The quickest way to suss out issues that search engines are having with the crawl of your site is to look at the server response codes that are being served. Too many 404s (page not found) can mean that precious crawl resources are being wasted. Massive 302 redirects can point to link equity dead-ends in your site architecture. While Google Webmaster Tools provides some information on such errors, they do not provide a complete picture: LOGS DON’T LIE.
 
The first step to the analysis is to generate a pivot table from your log data. Our goal here is to isolate the spiders along with the response codes that are being served. Select all of your data and go to ‘Data>Pivot Table.’
 
On the most basic level, let’s see who is crawling SEOmoz on this particular day:
 
 
There are no definitive conclusions that we can make from this data, but there are a few things that should be noted for further analysis. First, BingBot is crawling the site at about an 80% more clip. Why? Second, ‘other’ bots account for nearly half of the crawls. Did we miss something in our search of the User Agent field? As for the latter, we can see from a quick glance that most of which is accounting for ‘other’ is RogerBot — we’ll exclude this. 
 
Next, let’s have a look at server codes for the engines that we care most about.
 
 
I’ve highlighted the areas that we will want to take a closer look. Overall, the ratio of good to bad looks healthy, but since we live by the mantra that “every little bit helps” let’s try to figure out what’s going on. 
 
1. Why is Bing crawling the site at 2x that of Google? We should investigate to see if Bing is crawling inefficiently and if there is anything we can do to help them along or if Google is not crawling as deep as Bing and if there is anything we can do to encourage a deeper crawl. 
 
By isolating the pages that were successfully served (200s) to BingBot the potential culprit is immediately apparent.
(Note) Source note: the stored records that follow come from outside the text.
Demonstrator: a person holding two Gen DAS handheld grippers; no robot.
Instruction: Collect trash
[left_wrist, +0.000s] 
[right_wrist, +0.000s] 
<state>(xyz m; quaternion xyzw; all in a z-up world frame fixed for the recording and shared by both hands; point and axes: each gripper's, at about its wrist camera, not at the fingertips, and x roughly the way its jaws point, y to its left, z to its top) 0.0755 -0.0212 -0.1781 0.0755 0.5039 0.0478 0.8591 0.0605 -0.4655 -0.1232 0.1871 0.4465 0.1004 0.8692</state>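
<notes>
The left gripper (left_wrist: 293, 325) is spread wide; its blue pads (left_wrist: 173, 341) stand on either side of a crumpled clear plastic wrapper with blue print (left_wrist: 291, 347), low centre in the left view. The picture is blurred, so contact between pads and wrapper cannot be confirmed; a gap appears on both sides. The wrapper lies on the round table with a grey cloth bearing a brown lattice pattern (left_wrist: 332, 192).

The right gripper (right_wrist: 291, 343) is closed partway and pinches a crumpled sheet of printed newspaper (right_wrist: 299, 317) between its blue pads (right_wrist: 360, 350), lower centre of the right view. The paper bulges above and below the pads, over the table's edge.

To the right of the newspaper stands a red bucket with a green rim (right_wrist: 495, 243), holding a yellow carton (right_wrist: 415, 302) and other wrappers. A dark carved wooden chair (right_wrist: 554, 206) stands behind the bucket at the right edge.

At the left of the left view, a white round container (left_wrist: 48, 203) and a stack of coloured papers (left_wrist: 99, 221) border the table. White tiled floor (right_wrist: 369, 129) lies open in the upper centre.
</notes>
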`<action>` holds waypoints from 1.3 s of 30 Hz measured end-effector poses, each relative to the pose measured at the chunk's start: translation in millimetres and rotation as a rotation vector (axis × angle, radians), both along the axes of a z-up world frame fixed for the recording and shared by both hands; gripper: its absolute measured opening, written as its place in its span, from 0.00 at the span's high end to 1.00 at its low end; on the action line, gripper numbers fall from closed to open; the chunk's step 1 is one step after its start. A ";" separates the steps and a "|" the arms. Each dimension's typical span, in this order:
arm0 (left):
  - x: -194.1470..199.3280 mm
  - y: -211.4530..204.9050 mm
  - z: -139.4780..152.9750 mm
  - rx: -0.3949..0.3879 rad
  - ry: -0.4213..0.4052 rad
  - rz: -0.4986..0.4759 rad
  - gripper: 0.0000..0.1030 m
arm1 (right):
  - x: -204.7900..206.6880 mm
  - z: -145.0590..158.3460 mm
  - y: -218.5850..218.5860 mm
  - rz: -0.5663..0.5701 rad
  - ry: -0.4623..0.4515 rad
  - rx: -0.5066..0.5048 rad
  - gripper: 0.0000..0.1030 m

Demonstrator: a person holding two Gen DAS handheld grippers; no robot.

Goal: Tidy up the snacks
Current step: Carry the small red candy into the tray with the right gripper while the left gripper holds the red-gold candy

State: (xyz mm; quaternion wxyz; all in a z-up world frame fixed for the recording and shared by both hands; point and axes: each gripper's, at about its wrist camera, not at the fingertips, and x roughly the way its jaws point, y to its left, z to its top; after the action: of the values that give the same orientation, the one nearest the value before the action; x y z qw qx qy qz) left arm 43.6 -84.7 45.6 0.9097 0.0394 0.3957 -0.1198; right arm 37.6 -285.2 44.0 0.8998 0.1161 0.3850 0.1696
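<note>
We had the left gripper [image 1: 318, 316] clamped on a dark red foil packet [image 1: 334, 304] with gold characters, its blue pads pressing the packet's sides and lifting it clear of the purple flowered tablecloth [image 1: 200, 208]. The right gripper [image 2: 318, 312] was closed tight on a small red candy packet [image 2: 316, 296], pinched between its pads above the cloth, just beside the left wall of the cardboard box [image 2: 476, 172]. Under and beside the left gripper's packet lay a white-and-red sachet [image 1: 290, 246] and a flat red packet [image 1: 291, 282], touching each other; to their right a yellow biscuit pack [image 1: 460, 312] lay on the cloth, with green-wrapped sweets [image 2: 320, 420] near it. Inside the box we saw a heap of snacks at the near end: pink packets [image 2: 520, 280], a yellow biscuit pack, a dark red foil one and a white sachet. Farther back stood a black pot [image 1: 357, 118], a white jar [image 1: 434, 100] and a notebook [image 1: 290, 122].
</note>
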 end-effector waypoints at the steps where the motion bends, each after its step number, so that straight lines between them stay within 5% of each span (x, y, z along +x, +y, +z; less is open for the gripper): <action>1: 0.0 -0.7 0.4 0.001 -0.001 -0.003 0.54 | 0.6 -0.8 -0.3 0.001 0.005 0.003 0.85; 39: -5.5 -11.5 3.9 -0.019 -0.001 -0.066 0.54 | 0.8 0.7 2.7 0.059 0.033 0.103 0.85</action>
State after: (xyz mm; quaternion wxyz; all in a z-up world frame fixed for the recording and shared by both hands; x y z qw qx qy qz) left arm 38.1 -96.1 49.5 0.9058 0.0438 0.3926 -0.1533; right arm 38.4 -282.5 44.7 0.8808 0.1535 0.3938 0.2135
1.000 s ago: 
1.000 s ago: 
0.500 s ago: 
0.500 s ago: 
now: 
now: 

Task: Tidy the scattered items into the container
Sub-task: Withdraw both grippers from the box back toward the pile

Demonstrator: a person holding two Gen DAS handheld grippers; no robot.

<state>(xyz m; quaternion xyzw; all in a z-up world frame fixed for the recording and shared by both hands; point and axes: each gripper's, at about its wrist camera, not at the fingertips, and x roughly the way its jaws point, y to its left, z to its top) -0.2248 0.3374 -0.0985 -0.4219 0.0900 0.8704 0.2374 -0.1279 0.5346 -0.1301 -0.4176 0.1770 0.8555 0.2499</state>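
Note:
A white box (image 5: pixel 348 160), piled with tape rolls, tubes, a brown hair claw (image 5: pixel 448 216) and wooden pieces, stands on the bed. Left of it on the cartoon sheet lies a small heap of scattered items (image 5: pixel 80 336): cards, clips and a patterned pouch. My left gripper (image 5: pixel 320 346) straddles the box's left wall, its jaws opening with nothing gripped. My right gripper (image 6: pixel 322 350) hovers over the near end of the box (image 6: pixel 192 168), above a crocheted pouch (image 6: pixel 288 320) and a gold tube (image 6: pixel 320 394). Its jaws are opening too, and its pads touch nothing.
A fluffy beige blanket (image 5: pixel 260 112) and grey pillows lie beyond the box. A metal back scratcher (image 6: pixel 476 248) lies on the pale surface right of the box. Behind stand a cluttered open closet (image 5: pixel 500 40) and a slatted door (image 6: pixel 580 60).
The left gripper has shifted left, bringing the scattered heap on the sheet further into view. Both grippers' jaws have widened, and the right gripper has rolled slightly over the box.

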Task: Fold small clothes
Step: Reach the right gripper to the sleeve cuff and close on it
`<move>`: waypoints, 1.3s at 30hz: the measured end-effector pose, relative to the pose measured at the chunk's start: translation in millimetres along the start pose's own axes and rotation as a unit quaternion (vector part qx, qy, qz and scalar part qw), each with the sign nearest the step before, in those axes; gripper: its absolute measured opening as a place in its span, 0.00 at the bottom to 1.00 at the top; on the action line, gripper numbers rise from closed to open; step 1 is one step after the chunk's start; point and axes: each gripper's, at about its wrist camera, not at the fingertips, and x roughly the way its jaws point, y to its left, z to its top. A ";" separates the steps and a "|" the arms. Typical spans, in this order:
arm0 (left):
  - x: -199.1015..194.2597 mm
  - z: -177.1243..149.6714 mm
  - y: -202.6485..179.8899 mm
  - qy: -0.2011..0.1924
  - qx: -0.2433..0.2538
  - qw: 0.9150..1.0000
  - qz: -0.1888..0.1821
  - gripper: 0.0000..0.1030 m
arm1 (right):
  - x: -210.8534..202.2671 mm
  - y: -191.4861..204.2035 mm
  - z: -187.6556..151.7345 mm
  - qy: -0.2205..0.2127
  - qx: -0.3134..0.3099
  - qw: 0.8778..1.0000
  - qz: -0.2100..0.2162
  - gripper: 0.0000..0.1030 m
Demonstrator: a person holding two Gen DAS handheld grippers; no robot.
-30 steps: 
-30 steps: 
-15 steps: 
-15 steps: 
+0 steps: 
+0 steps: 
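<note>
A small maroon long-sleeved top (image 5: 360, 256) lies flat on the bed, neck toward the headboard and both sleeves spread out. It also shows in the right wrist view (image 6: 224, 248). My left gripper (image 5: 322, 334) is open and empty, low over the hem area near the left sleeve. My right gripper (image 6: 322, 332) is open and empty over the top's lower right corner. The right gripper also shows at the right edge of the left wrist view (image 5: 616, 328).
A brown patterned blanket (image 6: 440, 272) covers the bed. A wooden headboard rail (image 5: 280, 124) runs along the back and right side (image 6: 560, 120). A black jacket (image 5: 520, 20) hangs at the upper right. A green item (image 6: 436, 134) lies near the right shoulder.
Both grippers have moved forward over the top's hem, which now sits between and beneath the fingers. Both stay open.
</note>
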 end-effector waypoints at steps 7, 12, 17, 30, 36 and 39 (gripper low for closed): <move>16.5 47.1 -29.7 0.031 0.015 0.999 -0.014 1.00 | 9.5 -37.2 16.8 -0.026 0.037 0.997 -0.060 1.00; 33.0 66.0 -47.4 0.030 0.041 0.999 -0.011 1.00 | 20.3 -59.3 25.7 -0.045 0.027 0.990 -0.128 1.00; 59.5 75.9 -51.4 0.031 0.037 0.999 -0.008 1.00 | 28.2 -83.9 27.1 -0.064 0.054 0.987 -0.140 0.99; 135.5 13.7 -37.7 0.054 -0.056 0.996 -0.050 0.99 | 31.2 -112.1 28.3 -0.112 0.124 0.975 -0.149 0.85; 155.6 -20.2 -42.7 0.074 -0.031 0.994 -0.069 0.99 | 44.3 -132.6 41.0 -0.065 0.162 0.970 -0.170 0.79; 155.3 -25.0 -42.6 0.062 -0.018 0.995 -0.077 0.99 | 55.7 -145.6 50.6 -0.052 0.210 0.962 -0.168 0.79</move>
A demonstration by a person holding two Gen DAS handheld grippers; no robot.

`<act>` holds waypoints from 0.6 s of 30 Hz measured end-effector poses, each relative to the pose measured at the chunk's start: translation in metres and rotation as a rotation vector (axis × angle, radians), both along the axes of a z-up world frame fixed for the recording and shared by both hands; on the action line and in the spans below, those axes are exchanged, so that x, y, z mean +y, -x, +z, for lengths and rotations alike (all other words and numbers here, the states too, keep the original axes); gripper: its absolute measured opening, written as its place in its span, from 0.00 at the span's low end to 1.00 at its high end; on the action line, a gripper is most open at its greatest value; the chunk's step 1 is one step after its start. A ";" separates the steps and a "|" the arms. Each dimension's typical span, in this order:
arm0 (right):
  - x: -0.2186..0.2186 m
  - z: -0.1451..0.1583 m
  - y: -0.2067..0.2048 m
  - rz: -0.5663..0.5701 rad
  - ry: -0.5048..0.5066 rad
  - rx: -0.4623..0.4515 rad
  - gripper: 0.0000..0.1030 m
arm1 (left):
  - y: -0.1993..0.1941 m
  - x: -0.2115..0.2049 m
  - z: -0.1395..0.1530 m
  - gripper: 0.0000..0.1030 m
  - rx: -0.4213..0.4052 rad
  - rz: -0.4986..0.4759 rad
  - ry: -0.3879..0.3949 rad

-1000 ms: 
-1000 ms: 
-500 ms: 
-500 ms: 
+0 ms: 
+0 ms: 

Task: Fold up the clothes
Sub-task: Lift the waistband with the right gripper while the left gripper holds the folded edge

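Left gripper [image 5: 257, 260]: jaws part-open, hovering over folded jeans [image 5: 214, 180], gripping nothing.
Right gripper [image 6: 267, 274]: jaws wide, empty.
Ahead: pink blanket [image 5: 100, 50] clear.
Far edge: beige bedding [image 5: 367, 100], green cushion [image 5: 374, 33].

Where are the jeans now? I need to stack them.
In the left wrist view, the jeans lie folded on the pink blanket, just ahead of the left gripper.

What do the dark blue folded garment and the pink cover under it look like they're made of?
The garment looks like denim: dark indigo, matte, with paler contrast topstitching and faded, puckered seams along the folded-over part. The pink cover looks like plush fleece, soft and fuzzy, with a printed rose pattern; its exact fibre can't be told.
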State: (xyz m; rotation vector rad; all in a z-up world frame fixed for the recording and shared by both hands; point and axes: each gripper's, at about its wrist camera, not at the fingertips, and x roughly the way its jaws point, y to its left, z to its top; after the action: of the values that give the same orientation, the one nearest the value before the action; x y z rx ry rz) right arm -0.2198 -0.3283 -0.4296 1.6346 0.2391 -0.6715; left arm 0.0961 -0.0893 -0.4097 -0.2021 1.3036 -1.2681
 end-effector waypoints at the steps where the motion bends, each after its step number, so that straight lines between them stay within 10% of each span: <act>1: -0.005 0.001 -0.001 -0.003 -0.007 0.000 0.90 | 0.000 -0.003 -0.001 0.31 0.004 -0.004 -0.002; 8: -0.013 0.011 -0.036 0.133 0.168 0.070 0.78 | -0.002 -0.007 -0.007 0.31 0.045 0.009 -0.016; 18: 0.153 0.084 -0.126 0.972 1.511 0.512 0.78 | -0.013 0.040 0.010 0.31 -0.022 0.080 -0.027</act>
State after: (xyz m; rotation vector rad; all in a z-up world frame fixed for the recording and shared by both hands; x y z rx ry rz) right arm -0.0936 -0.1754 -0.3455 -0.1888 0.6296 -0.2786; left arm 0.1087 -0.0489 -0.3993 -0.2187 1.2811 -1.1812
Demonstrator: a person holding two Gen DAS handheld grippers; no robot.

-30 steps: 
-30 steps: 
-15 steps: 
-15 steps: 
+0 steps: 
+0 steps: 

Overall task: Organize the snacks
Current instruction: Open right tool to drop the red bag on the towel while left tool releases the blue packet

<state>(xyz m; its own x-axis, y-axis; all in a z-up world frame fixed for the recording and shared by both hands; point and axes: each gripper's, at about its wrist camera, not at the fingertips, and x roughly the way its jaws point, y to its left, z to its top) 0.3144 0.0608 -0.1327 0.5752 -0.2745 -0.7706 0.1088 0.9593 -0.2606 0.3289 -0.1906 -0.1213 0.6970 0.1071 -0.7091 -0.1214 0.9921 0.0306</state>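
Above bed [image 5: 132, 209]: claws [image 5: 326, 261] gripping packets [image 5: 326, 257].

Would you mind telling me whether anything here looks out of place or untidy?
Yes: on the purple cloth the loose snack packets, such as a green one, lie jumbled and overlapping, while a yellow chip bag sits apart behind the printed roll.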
Nearly 60,000 of 100,000 pages that BingBot crawled successfully were user login redirects from a comment link. 
 
 
The problem: SEOmoz is architected in such a way that if a comment link is requested and JavaScript is not enabled it will serve a redirect (being served as a 200 by the server) to an error page. With nearly 60% of Bing’s crawl being wasted on such dead-ends, it is important that SEOmoz block the engines from crawling. 
 
The solution: add rel=’nofollow’ to all comment and reply to comment links. Typically, the ideal method for telling and engine not to crawl something is a directive in the robots.txt file. Unfortunately, that won’t work in this scenario because the URL is being served via the JavaScript after the click. 
GoogleBot is dealing with the comment links better than Bing and avoiding them altogether. However, Google is crawling a handful of links sucessfully that are login redirects. Take a quick look at the robots.txt and you will see that this directory should probably be blocked. 
 
2. The number of 302s being served to Google and Bing is acceptable, but it doesn’t hurt to review in case there are better ways for dealing with some of edge cases. For the most part SEOmoz is using 302s for defunct blog category architecture that redirects the user to the main blog page. They are also being used for private message pages /message, and a robots.txt directive should exclude these pages from being crawled at all. 
 
3. Some of the most valuable data that you can get from your server logs are links that are being crawled that resolve in a 404. SEOmoz has done a good job managing these errors and does not have an alarming level of 404s. A quick way to identify potential problems is to isolate 404s by directory. This can be done by running a pivot table with “Directory” as your row label and count of “Directory” in your value field. You’ll get something like:
 
 
The problem: the main issue that’s popping here is 90% of the 404s are in one directory, /comments. Given the issues with BingBot and the JavaScript driven redirect mentioned above this doesn’t really come as a surprise. 
 
The solution: the good news is that since we are already using rel=’nofollow’ on the comment links these 404s should also be taken care of. 
 

Conclusion

Google and Bing Webmaster tools provide you information on crawl errors, but in many cases they limit the data. As SEOs we should use every source of data that is available and after all, there is only one source of data that you can truly rely on: your own. 
 
LOGS DON’T LIE!
 
And for your viewing pleasure, here's a bonus clip for reading the whole post.

 

Sign up for The Moz Top 10, a semimonthly mailer updating you on the top ten hottest pieces of SEO news, tips, and rad links uncovered by the Moz team. Think of it as your exclusive digest of stuff you don’t have time to hunt down but want to read!


Categories: SEO

Leave a Reply

Your email address will not be published. Required fields are marked *

*

HTML tags are not allowed.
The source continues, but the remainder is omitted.